EXERCISE DETAILS |
In the copy, keep every line below as it is and leave out the pictures.

DATASET CONTENT |
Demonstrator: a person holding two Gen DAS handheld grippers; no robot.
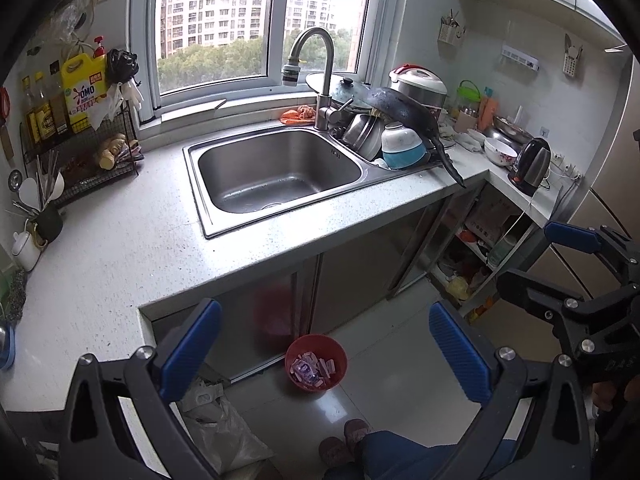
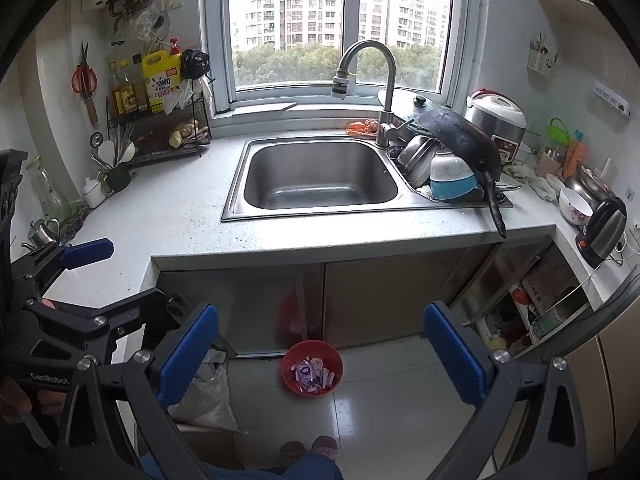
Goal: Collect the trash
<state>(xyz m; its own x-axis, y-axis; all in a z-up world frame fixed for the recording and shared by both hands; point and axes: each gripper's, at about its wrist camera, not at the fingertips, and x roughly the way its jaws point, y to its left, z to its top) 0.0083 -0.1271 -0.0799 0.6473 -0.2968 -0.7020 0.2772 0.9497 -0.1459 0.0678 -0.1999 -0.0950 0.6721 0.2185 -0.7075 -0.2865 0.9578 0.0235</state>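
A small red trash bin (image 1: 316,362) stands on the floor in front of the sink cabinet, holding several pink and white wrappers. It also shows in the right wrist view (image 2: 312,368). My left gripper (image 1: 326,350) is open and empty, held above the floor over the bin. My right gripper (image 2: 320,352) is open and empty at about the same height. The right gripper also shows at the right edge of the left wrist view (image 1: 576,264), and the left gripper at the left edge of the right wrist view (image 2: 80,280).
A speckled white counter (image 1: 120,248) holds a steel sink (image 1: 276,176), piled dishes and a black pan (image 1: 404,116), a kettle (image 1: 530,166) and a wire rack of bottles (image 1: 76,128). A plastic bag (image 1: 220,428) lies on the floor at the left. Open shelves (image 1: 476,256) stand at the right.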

OUTPUT |
Demonstrator: a person holding two Gen DAS handheld grippers; no robot.
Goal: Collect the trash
<state>(xyz m; its own x-axis, y-axis; all in a z-up world frame fixed for the recording and shared by both hands; point and axes: each gripper's, at about its wrist camera, not at the fingertips, and x roughly the way its jaws point, y to its left, z to its top) 0.0083 -0.1271 -0.0799 0.6473 -0.2968 -0.7020 0.2772 0.9497 -0.1459 0.0678 -0.1999 -0.0950 0.6721 0.2185 -0.7075 -0.2865 0.9578 0.0235</state>
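A small red trash bin (image 1: 316,362) stands on the floor in front of the sink cabinet, holding several pink and white wrappers. It also shows in the right wrist view (image 2: 312,368). My left gripper (image 1: 326,350) is open and empty, held above the floor over the bin. My right gripper (image 2: 320,352) is open and empty at about the same height. The right gripper also shows at the right edge of the left wrist view (image 1: 576,264), and the left gripper at the left edge of the right wrist view (image 2: 80,280).
A speckled white counter (image 1: 120,248) holds a steel sink (image 1: 276,176), piled dishes and a black pan (image 1: 404,116), a kettle (image 1: 530,166) and a wire rack of bottles (image 1: 76,128). A plastic bag (image 1: 220,428) lies on the floor at the left. Open shelves (image 1: 476,256) stand at the right.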

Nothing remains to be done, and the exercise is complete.